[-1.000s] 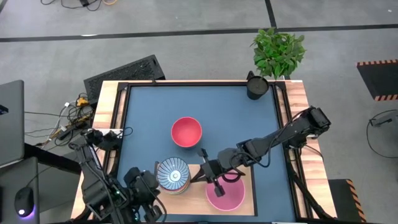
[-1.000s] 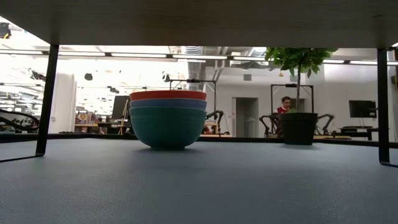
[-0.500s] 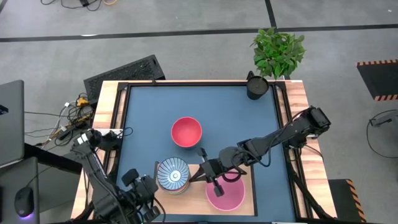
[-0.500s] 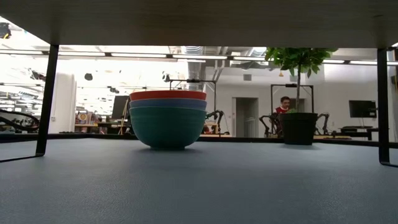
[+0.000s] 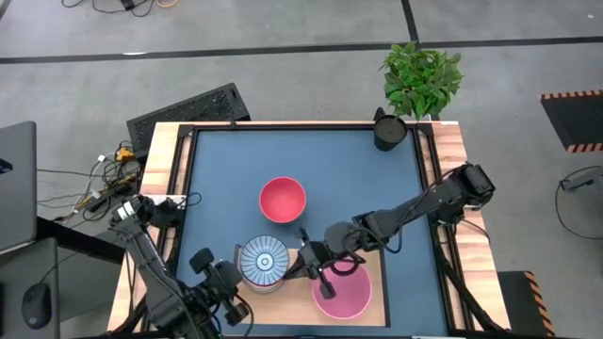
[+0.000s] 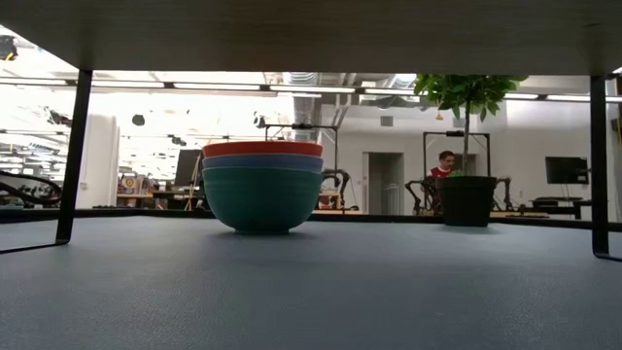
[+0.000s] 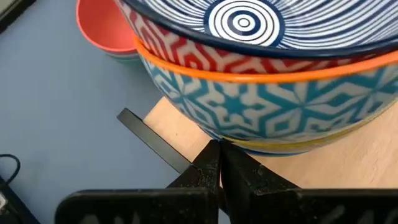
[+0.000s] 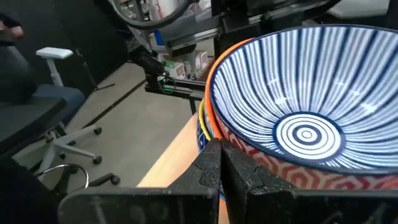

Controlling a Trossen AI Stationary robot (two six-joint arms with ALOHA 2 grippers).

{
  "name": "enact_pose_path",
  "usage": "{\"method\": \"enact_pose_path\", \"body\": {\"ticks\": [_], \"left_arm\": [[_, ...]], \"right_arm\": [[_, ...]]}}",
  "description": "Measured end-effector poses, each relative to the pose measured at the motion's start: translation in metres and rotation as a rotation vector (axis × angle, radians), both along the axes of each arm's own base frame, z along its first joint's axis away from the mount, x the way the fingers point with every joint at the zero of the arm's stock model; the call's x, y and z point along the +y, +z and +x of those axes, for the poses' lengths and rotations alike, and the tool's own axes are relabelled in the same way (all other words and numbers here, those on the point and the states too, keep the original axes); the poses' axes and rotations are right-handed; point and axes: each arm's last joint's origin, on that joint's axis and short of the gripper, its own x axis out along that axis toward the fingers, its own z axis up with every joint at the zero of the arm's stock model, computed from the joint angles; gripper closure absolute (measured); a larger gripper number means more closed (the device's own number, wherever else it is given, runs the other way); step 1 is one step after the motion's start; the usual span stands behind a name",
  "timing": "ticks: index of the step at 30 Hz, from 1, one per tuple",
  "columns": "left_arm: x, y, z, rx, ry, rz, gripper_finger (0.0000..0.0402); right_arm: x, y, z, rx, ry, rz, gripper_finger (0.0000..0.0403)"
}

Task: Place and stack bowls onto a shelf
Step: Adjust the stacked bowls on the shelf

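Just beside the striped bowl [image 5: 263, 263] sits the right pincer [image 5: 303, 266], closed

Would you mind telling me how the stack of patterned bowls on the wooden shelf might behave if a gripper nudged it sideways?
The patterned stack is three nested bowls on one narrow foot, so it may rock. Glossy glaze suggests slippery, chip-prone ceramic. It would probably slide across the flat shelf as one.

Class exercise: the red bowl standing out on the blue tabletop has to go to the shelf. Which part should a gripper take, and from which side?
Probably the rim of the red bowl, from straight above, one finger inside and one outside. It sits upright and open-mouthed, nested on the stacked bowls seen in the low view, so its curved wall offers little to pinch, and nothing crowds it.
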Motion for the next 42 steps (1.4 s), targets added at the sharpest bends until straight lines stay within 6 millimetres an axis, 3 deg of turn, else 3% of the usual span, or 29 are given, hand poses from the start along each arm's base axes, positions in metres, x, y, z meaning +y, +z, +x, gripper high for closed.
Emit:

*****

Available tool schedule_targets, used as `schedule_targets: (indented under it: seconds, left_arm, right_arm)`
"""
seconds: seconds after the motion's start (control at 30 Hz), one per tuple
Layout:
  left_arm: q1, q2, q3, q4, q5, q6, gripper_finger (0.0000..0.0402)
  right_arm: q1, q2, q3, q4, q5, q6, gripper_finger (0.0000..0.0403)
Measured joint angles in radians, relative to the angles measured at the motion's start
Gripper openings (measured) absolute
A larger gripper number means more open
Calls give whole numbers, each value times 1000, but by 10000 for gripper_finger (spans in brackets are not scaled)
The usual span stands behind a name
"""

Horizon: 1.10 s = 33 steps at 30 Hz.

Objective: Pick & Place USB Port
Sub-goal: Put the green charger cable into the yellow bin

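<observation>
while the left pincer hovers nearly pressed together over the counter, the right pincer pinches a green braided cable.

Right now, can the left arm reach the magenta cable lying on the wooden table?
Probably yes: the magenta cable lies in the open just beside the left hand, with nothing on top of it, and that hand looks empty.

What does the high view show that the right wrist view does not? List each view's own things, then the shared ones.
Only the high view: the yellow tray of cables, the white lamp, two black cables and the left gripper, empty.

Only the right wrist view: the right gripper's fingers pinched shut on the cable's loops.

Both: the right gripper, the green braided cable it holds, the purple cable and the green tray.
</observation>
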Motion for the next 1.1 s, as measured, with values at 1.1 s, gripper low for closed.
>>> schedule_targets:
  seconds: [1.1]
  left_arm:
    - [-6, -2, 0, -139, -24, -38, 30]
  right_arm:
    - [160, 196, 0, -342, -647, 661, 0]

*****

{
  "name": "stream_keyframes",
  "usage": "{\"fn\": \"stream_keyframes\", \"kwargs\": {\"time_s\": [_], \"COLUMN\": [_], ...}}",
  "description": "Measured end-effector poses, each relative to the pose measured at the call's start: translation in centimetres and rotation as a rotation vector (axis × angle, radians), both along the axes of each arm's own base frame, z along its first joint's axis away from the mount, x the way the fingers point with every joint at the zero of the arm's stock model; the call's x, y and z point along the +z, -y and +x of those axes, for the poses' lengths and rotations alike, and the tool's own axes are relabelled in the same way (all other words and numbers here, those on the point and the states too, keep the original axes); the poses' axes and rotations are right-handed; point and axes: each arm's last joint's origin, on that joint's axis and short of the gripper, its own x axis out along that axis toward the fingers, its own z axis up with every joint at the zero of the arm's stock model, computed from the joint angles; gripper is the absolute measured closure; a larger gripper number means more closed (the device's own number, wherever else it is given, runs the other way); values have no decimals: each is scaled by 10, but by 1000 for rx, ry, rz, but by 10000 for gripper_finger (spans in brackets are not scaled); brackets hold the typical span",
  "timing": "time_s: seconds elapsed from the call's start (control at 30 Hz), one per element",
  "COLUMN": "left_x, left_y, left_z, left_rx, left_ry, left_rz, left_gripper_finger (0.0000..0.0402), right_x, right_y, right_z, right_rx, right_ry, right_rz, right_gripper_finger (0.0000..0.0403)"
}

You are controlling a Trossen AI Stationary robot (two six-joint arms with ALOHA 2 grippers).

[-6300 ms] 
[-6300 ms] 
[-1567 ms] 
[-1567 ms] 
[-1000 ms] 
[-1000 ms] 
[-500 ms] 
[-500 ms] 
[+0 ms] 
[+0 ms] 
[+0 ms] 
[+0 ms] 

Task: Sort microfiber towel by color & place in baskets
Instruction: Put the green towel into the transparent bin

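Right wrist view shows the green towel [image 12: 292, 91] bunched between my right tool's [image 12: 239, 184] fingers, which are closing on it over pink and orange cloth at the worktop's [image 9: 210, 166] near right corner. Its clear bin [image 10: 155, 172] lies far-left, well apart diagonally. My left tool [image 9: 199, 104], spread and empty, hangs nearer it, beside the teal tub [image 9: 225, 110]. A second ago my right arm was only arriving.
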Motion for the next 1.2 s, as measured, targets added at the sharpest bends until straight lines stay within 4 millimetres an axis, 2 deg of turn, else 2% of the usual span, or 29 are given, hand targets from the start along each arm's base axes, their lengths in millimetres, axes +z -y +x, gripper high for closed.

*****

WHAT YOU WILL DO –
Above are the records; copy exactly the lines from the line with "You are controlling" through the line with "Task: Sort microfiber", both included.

RESULT FOR THIS TASK –
You are controlling a Trossen AI Stationary robot (two six-joint arms with ALOHA 2 grippers).

[-6300 ms] 
[-6300 ms] 
[-1567 ms] 
[-1567 ms] 
[-1000 ms] 
[-1000 ms] 
[-500 ms] 
[-500 ms] 
[+0 ms] 
[+0 ms] 
[+0 ms] 
[+0 ms] 

Task: Sort microfiber towel by color & place in baskets

With that, the answer is complete.